Step 3. Implementation

Master CD-Rom option. If we make a master CD-Rom and deliver it to a particular reseller, then the problem is more less solved. It’s the easiest method and doesn’t require any manual steps. The problem is that it’s very expensive to set-up. It costs a lot to produce a special CD-Rom. And general CD-Roms are printed for the whole distribution. There is no way a distributor can track which CD-Roms are going to which reseller, if the boxes with these CD-Roms are the same. This option is applicable for the big resellers, who can order and pay for 5000-10000 Cd-Roms orders.

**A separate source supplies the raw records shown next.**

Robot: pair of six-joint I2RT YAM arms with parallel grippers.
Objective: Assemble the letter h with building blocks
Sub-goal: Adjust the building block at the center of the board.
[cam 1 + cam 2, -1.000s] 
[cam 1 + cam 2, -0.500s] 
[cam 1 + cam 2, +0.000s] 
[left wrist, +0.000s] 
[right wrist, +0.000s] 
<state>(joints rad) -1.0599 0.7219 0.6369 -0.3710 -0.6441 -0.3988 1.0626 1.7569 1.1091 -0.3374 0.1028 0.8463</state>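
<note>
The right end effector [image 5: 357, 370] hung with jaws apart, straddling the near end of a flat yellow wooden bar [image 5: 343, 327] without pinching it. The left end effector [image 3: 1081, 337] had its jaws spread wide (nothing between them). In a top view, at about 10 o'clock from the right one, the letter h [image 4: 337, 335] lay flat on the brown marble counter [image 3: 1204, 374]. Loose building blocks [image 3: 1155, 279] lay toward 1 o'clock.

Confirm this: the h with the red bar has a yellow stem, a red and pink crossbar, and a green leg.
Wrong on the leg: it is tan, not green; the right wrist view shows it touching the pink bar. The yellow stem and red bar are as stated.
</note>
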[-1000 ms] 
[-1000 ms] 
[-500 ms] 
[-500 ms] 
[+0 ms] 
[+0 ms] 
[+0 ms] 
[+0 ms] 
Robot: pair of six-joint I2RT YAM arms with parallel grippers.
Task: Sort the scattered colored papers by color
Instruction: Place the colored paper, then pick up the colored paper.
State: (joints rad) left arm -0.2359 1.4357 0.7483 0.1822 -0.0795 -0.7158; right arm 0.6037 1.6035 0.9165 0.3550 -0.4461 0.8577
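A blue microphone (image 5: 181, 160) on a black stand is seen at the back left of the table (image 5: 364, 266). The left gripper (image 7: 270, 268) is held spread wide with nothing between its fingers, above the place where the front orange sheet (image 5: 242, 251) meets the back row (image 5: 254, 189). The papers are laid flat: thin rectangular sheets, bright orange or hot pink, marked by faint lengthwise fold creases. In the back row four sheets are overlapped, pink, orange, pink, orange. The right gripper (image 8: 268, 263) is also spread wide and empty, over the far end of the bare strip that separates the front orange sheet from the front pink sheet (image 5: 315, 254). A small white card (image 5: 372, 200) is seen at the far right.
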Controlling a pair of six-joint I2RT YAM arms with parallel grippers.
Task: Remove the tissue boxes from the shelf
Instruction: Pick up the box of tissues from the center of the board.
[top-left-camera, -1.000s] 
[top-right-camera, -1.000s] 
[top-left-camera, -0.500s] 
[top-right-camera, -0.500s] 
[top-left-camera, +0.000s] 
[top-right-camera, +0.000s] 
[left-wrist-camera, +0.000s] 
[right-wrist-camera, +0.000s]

Serial number tracking option. Again we have problem with mass production. Serial numbers are random (well, looks like random) and secret (they’re located inside box and can not be seen until client opens the product box at home). We can create (in theory) some another open consecutive serial numbers for secret several numbers, place them on the retail box and tray to track them via distribution. I’ve never tried this before, looks like too much work.

E-mail tracking option. This is one of the most interesting options, because it can be used with small retailers. There are 2 options to do it:

-collecting e-mails of users. Reseller is collecting emails from it’s users and supplying it to a special back-office (linked to his affiliate program). Later the e-shop registers any orders from clients with this emails as orders from this reseller.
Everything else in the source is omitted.